What the task asks:
Nothing in the listing may be skipped; transcribe all of it as written.

[[ Data below, beginning ]]

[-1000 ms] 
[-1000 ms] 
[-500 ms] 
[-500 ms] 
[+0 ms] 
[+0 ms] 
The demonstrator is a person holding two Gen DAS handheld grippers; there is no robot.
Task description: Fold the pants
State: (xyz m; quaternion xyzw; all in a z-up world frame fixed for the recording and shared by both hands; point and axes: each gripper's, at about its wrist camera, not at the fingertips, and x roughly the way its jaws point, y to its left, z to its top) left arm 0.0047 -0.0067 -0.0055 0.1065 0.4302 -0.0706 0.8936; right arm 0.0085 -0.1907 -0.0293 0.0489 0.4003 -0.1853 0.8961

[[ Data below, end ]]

Task solution:
[-1000 ms] 
[-1000 ms] 
[-500 ms] 
[-500 ms] 
[+0 ms] 
[+0 ms] 
The demonstrator is a person holding two Gen DAS handheld grippers; there is no robot.
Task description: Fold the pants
State: (xyz m; quaternion xyzw; all in a z-up world frame fixed for the recording and shared by both hands; point and axes: each gripper's, at about its wrist camera, not at the fingertips, and x roughly the way its jaws point, y to its left, z to its top) left arm 0.0047 -0.0067 -0.0055 0.1065 0.4302 -0.0706 0.8936; right arm 0.0085 -0.1907 -0.0293 0.0489 0.4003 -0.1853 0.8961

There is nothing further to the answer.